8.4 Teaching Teenagers
As high school students transition into adolescents, many social, personal, and psychological aspects come into play, and teachers need to be prepared to work effectively with this age group. When we think back to our adolescent years, we had thoughts of school being tedious, authority figures being the villains, and learning another language as a useless attempt. The mindsets of many young adults overseas are no different.
Before you start to dread the prospect of teaching English to a classroom of teenagers, let us look at a few tips on how we can approach learning with this age group.
- Be a team leader: Show your students some compassion, take an interest in their personal lives, and at the same time lead them through lessons and exercises. Instead of going into class and seeing yourself as an authority figure, imagine yourself as a team captain or an adviser amongst a group of co-workers. Let them know that you are on their side and that you know how it feels to be in their shoes. Having this mindset will help you earn respect vital to succeed with this age group.
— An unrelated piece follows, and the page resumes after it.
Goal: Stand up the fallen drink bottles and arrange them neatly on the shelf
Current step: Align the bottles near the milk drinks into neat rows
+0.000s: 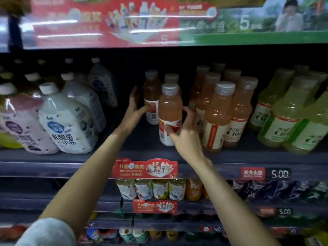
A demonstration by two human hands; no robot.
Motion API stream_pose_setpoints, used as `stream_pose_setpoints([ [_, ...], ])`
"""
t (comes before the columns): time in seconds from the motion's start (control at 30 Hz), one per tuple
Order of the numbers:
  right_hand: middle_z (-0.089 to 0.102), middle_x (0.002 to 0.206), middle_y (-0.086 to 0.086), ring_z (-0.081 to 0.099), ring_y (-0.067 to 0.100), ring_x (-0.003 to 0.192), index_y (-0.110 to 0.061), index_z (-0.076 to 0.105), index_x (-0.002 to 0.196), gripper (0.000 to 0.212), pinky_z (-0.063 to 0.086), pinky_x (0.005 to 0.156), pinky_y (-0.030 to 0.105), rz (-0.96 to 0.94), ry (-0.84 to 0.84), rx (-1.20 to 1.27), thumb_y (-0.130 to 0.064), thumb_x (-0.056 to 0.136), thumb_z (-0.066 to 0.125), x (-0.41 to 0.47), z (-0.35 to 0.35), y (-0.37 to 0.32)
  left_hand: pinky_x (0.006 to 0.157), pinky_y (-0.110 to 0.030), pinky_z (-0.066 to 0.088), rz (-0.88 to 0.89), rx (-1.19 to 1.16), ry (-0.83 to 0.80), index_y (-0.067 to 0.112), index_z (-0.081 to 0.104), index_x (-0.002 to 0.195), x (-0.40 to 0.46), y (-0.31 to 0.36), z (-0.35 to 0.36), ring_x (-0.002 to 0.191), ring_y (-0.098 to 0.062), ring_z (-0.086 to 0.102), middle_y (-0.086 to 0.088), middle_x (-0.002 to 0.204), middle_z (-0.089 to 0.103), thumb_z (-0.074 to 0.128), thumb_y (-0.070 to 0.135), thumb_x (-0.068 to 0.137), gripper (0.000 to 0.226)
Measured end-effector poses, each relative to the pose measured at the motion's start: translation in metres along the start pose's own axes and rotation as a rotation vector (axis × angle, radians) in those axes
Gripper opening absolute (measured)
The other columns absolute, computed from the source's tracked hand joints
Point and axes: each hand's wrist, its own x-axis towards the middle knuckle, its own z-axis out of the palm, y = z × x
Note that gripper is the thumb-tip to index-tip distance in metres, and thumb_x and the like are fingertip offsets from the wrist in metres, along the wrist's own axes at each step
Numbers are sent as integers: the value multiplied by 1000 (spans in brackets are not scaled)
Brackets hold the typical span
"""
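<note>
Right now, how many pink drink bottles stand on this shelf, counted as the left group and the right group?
Left group of pink bottles: 3
Right group of pink bottles: 6
Total: 9

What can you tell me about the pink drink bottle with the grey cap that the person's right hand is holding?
The pink drink bottle with the grey cap looks like clear plastic filled with pale pink liquid, with a red and white label round its lower half. It stands upright near the front of the dark shelf, ahead of two similar bottles. The right hand grips its label. The left hand reaches the bottle behind it.
</note>
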Motion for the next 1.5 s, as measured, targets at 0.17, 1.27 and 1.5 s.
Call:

- Be a role model: If they approve of you as a person, they will be more willing to follow your directions and listen to you when they get out of hand. Try to make them see you as different, interesting, and that you care about how they feel.
- Make yourself the target of humour: Done correctly, making yourself the figure of fun makes your students feel comfortable in your classes; this will most likely raise their levels of respect for you if you see the funny side of life. If you take yourself too seriously when teaching teenagers, it lowers your chances of creating a comfortable learning environment. Sensibly make fun of yourself when the occasion occurs.
- Research their interests: Find out more about famous singers, movie stars, and figures of fun in the country. If the answer to impressing younger students is caring about their interests, you should go more in-depth and adequately understand their interests with teenagers. Try to create more material they have a connection to. Include these people into your lesson, use them in a sentence accompanying a new piece of grammar, have them write stories including them, get them to analyse pictures of them, etc.
- An English class at this level will not involve jumping around and making animal noises. However, when faced with this potentially lazy age group, you must not let them mould into their chairs in the lesson and spend too long fantasising about events outside school, get them moving when possible. Set activities that involve moving around get them up to brainstorm ideas on the board and ask each other questions, etc.
- Keep the dry content quiet: If you have an especially dry piece of reading to concentrate on, find ways to make it more enjoyable, rewrite a part of it to make it more fun, and make fun of the characters. If your plan for the lesson is to teach something difficult, do not make them aware of what you are trying to teach. Start by giving them situations and explaining that we use a particular piece of language in these cases, then go into a few activities to practice it.